[DIRECTIONS FOR THIS TASK]:
In the data below, repeat the line containing "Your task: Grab" and every following line exactly, up to and including the last line. Exclude pictures.

(Data items)

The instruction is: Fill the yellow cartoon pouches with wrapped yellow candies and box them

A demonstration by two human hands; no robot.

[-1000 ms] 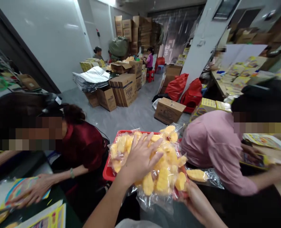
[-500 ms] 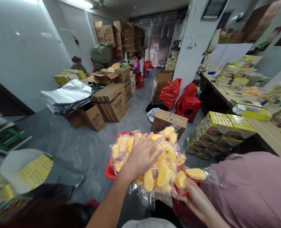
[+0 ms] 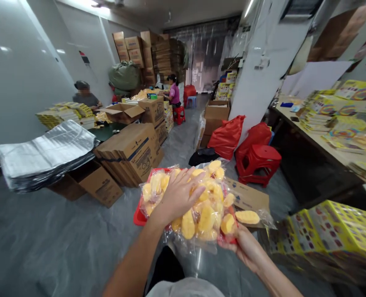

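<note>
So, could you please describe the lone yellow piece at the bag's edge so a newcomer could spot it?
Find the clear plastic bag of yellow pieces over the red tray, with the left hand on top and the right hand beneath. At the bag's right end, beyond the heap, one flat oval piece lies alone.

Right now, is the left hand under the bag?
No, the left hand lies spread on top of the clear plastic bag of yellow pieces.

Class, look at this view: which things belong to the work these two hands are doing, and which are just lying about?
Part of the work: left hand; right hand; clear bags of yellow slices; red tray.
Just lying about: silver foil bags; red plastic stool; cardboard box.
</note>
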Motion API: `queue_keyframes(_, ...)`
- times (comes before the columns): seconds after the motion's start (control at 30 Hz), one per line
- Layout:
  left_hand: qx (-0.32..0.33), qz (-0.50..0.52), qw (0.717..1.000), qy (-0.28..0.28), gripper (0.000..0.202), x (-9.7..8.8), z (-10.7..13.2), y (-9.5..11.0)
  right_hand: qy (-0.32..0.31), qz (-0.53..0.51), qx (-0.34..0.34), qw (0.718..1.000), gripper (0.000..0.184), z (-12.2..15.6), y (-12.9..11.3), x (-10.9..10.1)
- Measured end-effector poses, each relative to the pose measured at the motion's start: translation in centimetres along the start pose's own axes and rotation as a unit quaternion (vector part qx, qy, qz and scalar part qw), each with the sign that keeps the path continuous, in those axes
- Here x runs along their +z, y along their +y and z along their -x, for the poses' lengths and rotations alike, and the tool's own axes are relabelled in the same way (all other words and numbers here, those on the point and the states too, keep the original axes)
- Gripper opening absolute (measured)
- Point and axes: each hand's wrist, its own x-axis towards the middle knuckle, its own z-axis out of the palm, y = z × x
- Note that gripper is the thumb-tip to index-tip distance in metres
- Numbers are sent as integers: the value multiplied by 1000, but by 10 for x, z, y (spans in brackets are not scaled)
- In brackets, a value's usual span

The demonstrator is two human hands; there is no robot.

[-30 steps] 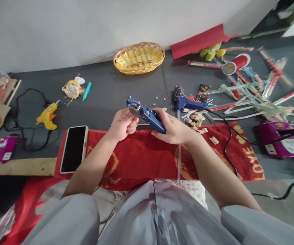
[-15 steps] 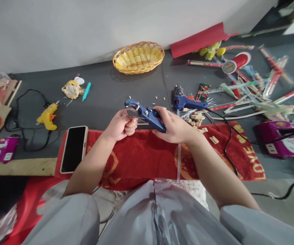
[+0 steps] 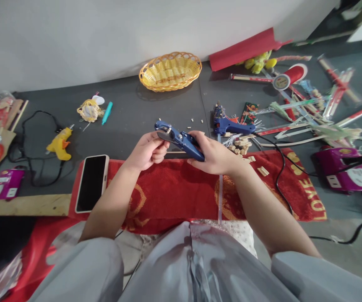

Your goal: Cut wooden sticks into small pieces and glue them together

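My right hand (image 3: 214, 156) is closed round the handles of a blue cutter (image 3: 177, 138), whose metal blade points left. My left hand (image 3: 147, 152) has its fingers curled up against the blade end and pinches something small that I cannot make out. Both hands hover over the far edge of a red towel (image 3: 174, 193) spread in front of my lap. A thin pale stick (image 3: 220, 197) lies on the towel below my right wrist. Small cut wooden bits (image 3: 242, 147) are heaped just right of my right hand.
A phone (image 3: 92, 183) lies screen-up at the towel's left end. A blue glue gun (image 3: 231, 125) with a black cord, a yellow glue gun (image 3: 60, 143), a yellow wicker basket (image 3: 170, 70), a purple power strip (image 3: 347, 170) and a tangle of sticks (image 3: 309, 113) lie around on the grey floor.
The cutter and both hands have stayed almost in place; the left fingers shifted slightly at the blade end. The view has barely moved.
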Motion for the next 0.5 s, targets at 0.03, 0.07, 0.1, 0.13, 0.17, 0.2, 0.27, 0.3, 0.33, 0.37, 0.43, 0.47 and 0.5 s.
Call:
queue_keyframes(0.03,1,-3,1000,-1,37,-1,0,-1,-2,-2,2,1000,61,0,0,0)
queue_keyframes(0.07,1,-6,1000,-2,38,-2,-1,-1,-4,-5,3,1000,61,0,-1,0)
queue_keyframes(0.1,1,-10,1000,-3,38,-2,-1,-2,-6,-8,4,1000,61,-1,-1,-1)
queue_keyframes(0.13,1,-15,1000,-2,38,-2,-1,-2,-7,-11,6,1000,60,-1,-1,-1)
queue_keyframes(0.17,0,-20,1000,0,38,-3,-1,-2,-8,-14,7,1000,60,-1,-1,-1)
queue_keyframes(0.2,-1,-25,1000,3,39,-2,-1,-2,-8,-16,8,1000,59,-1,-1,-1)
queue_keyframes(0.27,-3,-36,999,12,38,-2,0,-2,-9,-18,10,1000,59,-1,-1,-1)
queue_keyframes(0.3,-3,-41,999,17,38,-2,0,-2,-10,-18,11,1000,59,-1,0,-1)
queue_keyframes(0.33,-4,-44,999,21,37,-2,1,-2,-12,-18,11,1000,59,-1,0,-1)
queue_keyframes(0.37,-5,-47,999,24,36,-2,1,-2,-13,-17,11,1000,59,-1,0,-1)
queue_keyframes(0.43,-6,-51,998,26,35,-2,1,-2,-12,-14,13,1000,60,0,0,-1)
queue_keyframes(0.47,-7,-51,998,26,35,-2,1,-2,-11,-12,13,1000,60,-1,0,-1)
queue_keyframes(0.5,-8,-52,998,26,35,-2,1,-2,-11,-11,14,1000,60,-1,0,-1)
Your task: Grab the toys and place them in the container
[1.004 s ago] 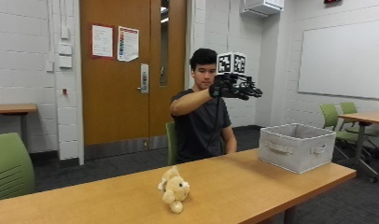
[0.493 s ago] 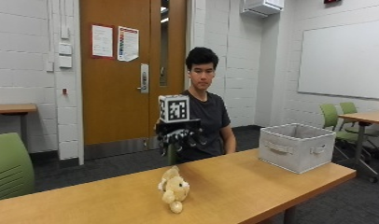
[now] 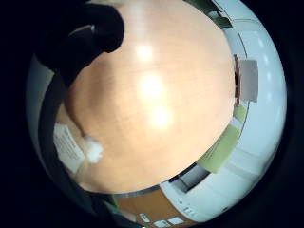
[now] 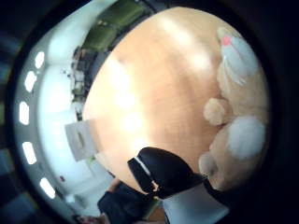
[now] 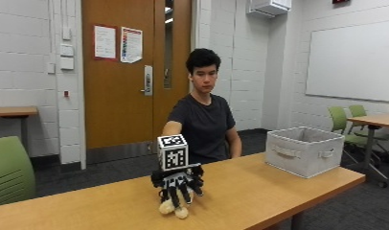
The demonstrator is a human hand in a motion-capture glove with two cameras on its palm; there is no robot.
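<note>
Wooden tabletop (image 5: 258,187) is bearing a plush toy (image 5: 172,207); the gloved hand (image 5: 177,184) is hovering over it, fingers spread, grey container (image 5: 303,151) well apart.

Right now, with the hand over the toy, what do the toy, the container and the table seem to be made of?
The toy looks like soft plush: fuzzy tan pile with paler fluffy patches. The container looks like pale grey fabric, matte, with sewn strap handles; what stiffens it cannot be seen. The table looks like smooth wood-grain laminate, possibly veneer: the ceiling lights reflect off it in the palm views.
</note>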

[SOLUTION BELOW]:
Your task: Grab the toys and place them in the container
[1.004 s ago] 
[0.493 s ago] 
[now] 
[now] 
[now] 
The demonstrator is a human hand in a motion-capture glove with two cameras on its palm; there is no robot.
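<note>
Wooden tabletop (image 5: 258,187) is bearing a plush toy (image 5: 172,207); the gloved hand (image 5: 177,184) is hovering over it, fingers spread, grey container (image 5: 303,151) well apart.

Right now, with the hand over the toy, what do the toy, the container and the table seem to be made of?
The toy looks like soft plush: fuzzy tan pile with paler fluffy patches. The container looks like pale grey fabric, matte, with sewn strap handles; what stiffens it cannot be seen. The table looks like smooth wood-grain laminate, possibly veneer: the ceiling lights reflect off it in the palm views.
</note>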

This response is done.